Justice – Le jugement de Jacques Chirac – Cette condamnation signe-t-elle la fin d’un pouvoir féodal ?

La leçon de gaullisme des juges de Chirac

La France est un pays d’historiens à la mémoire courte. Quand elle va mal, quand les épreuves s’accumulent, quand le déclin menace, elle se raccroche volontiers à ses mythes, à ses grands hommes et à ses grands mots. Cela lui évite de retracer et d’assumer l’histoire de ses propres responsabilités.

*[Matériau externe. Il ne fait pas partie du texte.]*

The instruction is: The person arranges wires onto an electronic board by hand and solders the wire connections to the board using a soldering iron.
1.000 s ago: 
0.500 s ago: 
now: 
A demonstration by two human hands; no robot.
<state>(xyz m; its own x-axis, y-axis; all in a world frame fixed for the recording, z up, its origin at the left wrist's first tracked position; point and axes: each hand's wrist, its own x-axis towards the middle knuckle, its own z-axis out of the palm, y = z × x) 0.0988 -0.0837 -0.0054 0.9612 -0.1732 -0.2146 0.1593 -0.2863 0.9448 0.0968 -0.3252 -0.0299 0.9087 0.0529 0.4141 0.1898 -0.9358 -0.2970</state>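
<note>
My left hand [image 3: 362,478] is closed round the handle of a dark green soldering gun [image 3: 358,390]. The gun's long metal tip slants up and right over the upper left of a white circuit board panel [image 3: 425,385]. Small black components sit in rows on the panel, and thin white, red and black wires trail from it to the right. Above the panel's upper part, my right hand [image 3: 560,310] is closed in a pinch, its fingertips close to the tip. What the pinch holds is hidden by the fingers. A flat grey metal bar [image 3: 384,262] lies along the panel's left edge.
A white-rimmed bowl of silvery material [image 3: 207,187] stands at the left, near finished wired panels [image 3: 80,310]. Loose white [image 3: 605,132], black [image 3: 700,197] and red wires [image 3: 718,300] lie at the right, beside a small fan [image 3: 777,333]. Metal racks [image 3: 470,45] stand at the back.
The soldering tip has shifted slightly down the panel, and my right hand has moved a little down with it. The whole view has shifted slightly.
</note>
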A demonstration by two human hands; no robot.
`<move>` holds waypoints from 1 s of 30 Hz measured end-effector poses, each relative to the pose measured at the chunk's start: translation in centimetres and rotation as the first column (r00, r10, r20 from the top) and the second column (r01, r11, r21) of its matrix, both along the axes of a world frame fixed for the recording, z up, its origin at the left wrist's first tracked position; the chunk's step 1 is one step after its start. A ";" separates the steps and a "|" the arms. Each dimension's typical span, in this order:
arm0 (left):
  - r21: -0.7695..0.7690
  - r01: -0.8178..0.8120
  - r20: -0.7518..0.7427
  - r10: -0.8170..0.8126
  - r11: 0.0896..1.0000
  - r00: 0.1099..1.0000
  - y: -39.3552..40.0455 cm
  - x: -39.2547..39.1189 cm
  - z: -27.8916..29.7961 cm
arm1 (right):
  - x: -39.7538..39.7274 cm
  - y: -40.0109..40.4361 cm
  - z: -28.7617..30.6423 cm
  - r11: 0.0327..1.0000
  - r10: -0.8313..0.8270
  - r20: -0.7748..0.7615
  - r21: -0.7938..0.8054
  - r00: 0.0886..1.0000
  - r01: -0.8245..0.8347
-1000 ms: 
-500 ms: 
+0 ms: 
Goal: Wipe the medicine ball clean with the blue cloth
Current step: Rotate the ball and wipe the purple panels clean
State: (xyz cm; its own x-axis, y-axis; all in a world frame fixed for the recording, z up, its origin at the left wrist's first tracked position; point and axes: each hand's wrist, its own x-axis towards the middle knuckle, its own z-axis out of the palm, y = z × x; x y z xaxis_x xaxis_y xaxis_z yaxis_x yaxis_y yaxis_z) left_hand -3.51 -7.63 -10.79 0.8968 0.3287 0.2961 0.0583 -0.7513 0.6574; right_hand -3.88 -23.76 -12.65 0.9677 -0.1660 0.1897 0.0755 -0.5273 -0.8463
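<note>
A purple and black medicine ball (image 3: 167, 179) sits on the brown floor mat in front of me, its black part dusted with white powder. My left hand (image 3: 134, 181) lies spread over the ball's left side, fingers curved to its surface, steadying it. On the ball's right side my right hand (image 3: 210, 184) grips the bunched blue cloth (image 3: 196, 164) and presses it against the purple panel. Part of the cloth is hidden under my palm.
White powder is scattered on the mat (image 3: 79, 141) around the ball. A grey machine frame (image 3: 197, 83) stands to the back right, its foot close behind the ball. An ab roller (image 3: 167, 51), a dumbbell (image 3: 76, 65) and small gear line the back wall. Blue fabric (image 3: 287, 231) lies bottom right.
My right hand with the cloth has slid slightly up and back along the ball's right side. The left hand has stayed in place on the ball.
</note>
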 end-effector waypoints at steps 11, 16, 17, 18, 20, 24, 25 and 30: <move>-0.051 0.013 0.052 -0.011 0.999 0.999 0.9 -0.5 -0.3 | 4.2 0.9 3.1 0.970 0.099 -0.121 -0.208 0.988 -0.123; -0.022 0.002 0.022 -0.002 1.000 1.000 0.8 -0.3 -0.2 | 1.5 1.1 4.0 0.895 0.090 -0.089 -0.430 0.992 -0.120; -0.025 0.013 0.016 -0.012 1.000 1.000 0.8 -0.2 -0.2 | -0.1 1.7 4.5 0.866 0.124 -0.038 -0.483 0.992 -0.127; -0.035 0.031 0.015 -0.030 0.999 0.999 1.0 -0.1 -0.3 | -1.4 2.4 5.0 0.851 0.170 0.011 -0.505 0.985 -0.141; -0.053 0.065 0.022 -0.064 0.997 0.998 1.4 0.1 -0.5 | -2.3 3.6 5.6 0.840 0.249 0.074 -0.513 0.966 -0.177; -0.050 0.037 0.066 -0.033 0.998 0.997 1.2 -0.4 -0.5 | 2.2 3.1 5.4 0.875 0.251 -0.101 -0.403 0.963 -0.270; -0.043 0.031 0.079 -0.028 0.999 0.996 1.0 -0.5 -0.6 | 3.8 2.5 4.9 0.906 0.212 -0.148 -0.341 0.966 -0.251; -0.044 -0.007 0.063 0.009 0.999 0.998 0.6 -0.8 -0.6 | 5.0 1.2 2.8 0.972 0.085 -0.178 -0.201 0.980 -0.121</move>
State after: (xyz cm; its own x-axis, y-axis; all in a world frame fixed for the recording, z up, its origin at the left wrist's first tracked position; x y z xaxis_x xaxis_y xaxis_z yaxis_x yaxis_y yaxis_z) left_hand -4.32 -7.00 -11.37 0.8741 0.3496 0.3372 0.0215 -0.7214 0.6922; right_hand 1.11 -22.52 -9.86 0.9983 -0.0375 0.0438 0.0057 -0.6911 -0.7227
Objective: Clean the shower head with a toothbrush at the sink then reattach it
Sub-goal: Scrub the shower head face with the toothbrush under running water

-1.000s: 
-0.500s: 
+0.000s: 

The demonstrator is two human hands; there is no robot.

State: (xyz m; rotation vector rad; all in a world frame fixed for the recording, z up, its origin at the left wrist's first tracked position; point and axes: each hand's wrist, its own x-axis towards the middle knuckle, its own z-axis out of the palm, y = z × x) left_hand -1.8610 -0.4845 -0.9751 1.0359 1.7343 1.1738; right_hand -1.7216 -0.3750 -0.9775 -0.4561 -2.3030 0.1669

Or, ces temps-ci, la France va mal. Elle n’est pas seule dans le pétrin, certes, mais la consolation est maigre. Il y a peu, l’on nous annonçait une croissance modeste mais encourageante, la décrue du chômage, une dette sous contrôle et une crise européenne en voie de règlement. L’on se rengorgeait, à l’Elysée, du triple A accordé au pays par les agences de notation et l’on se faisait fort de le défendre contre vents et marées.
C’est l’inverse qui se produit : l’Insee prévoit six mois de croissance négative, donc de récession, le chômage menace plus que jamais depuis dix ou douze ans, l’Europe est impuissante à sortir des sables mouvants où elle s’englue. Quant au sacro-saint triple A, le président de la République lui-même en banalise désormais la perte attendue :  » Ce serait une difficulté de plus, mais pas insurmontable. « 
L’heure est donc venue d’invoquer les héros tutélaires. Le dernier en date, même s’il commence à dater, fut de Gaulle.  » Tout le monde a été, est ou sera gaulliste « , lâcha le général, un jour de 1952. La formule est bien dans le style hagiographique de son auteur. Mais elle se vérifie, aujourd’hui encore. Prenez les candidats à l’élection présidentielle. Il en est peu qui résistent à la référence gaullienne. Au moins dans la posture, parfois dans l’imposture.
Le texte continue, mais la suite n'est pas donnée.